There were 591 differentially expressed transcripts (FDR < 0.05). Reannotating the transcripts using Blast2GO (blastx against the nr database with e < 0.001), 150 had no BLAST hits. A further 64 had uninformative BLAST hits (anonymous predicted protein). There were 109 transcripts that had previously been found to be differentially expressed at 24 hours post infection.

Of the 591 transcripts, 132 were upregulated and 459 were downregulated. Up or downregulation does not have the same meaning here as in the infected versus uninfected model were there was a clear baseline (uninfected). Our model used colony K strain 8 as the final contrast. From our previously published qPCR data [12], we know the colony K strain 8 interaction displayed the highest levels of AMPs (effectors). Therefore when we say a transcript is upregulated, we mean it is upregulated in this high immune response interaction.

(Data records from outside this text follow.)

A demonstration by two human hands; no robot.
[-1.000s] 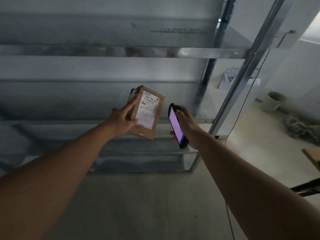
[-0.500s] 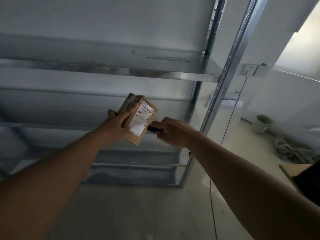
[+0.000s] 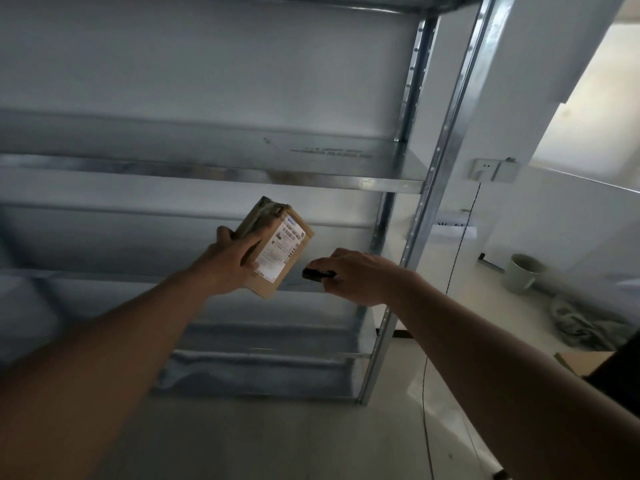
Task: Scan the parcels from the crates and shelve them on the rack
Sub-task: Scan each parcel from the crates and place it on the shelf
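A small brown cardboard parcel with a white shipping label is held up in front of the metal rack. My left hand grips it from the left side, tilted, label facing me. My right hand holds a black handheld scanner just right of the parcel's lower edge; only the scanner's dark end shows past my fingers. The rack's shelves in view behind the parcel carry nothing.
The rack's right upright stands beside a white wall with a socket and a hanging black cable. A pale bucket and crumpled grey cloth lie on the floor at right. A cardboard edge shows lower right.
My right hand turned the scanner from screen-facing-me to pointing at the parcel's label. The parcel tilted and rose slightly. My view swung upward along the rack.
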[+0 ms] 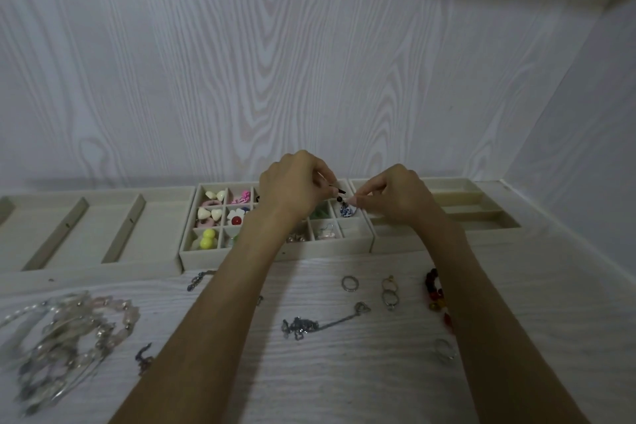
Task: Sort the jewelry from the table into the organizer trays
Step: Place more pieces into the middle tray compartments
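Note:
Both hands hover over the right side of the middle organizer tray (275,253), a beige grid of small compartments. My left hand (292,184) pinches the black hook end of a blue-and-white drop earring (345,211). My right hand (392,194) pinches the same earring by its pendant, over a compartment at the tray's right end. Other compartments hold heart-shaped pieces (210,213), a pink piece (241,197), a flower piece (235,217) and yellow beads (207,239).
A long-slot tray (79,227) lies left, a ring-slot tray (475,213) right. On the table: a pile of bracelets (69,330), a silver chain (309,323), rings (350,283), linked hoops (389,293), red beads (435,289), a clear ring (444,349).

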`<control>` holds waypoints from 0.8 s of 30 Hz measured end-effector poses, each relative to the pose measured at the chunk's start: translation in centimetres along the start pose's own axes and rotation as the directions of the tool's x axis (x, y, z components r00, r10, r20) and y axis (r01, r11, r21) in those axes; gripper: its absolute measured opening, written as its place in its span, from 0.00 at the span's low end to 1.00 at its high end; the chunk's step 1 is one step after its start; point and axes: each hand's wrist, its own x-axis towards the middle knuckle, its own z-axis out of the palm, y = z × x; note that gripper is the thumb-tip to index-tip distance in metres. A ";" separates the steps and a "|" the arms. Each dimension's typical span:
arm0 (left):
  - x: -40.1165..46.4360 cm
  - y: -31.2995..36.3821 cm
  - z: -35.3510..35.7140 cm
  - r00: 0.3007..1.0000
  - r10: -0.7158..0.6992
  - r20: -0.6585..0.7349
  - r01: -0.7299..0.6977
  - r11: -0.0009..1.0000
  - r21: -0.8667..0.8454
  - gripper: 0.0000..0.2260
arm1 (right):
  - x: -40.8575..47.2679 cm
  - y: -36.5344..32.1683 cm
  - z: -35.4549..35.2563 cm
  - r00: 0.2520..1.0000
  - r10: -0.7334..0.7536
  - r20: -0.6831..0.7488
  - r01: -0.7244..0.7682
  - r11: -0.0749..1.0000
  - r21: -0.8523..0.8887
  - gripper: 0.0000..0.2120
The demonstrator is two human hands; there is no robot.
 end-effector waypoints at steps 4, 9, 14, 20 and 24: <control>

As with the infection data, we combined the BLAST searches against the IIID and nr databases. Ninety transcripts correspond to canonical insect immune genes. We again describe them in the order receptors, serine proteases, signalling pathways and effectors.

Receptors

Two transcripts were associated with Gram-negative binding proteins (upregulated GNBP, BTT03533_1 and downregulated GNBP1-2 BTT35513_1). Although GNBPs are most associated with defense against gram-negative bacteria, they have been show to have a role in response to Plasmodium infections [51]. C-type lectins (CTLs) bind carbohydrates and mediate processes including pathogen recognition [52]. CTL4 is agonist to Plasmodium infections in mosquitoes [52]. A CTL4 transcript (BTT29328_1) was found to be downregulated.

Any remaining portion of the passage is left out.